Adds a new and carefully observed chapter to the farm labor saga in Steinbeck country during the Chavez years. The author details the exhausting work, low pay, strikes, and setbacks as well as his encounters with key union leaders and the friendships that sustained him. But don’t mistake Lettuce Wars for an ethnography or regional history. It’s the story of Neuburger’s real life in a notoriously hardscrabble labor market, one that seemed like a vestige a generation ago but now serves as the default model in a new era of global neoliberalism. If you’ve ever felt that we’re all “casual labor” now, Lettuce Wars is the book for you.
Inspired by the worldwide movements of his time, college educated Bruce Neuburger, in concert with his beliefs, lived a decade of commitment as an anti-Vietnam War participant and as a lechuguero in the agricultural fields of the Pajaro, Salinas and Imperial valleys… I highly recommend reading his memoir.

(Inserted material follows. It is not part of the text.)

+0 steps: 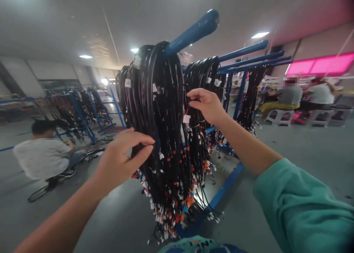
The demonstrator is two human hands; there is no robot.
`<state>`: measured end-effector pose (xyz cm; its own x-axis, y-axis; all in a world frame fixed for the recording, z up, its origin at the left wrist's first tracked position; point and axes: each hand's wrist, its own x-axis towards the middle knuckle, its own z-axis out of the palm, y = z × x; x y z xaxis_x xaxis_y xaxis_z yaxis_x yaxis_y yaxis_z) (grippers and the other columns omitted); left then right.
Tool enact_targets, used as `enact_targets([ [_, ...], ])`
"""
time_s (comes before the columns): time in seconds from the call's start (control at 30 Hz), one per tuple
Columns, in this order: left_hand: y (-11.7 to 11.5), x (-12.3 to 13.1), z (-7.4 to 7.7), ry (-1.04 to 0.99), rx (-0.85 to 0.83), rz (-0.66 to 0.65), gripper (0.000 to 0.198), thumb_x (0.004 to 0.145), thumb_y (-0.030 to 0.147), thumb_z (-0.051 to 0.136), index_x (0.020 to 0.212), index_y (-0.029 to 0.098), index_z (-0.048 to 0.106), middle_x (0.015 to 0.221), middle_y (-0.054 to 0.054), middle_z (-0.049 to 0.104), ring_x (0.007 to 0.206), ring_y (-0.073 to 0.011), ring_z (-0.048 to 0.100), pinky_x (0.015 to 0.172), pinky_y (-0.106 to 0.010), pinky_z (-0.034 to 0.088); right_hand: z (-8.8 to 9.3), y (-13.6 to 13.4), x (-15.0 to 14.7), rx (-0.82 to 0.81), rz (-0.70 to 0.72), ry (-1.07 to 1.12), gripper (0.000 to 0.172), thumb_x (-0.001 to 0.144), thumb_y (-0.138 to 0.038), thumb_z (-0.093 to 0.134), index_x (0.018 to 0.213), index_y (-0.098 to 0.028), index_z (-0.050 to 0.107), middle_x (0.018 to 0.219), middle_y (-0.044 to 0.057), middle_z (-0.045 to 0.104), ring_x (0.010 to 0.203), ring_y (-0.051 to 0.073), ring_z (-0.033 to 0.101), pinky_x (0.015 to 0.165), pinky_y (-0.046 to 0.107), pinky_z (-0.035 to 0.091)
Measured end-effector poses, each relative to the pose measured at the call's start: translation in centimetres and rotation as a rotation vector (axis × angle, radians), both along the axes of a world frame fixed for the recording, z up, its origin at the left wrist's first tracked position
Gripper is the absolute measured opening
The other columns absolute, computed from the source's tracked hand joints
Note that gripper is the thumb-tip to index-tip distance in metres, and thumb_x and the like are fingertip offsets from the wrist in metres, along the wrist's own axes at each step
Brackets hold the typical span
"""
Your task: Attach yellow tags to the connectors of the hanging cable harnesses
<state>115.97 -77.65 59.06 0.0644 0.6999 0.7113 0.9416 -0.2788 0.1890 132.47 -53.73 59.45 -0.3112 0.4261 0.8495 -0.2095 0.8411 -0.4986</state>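
Observation:
A thick bundle of black wire harnesses (163, 127) hangs over a blue rack arm (193, 31), its lower ends full of white, orange and red connectors. My left hand (124, 157) is at the bundle's left side, thumb and fingers pinched together on some of the black cables. My right hand (206, 105) reaches in from the right at mid height, fingers curled onto cables next to a small white tag (186, 118). A second harness bundle (204, 98) hangs just behind my right hand.
More blue rack arms (249, 54) with harnesses stand behind. A person in a white shirt (44, 153) crouches on the floor at left by loose cables. Two people (301, 94) sit on stools at the right. The blue rack base (221, 194) lies on the grey floor.

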Motion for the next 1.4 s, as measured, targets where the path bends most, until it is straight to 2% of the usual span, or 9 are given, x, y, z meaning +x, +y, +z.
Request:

A very useful source on the 1970s farm worker movement as seen from the experience of a revolutionary minded participant. The author casts the personal stories he encounters against the backdrop of the United Farm Workers’ political and economic activities, as well as the larger struggles of the Viet Nam War, civil rights movement, and revolutionary upsurges world wide. Over the ten years he worked in the Salinas and Imperial Valleys in the vegetable crops, Neuburger and a few others attempted to link the lives of the farm workers to the struggles of the global oppressed and to clearly point the finger at the real oppressors, and how we should know them. This book serves as a record of the many battles that the mass of farm workers waged against the growers, the police, the immigration patrol, and the UFW itself.
Relates an important period in the history of the farm worker movement in the U.S. in a real and direct fashion. It is written in a lively and informative way by the author who is also a protagonist in the events therein. The story that is told will without a doubt be an important reference point for all those interested in the real history of the farm workers’ movement, in the development of their labor organization as well as an account of people who in the 1970s threw their lot into bringing about social change with an eye on building of a society free of oppression—just and equal.
Brings to light the little known history of the vegetable fields of California in the era of the 1970s. It was an era defined by its political activism and the struggle for workers’ rights. This book offers a look into a world little known outside those who have endured the conditions there first hand. It’s a book that gives voice to the workers of the fields, a voice that most often goes unheard.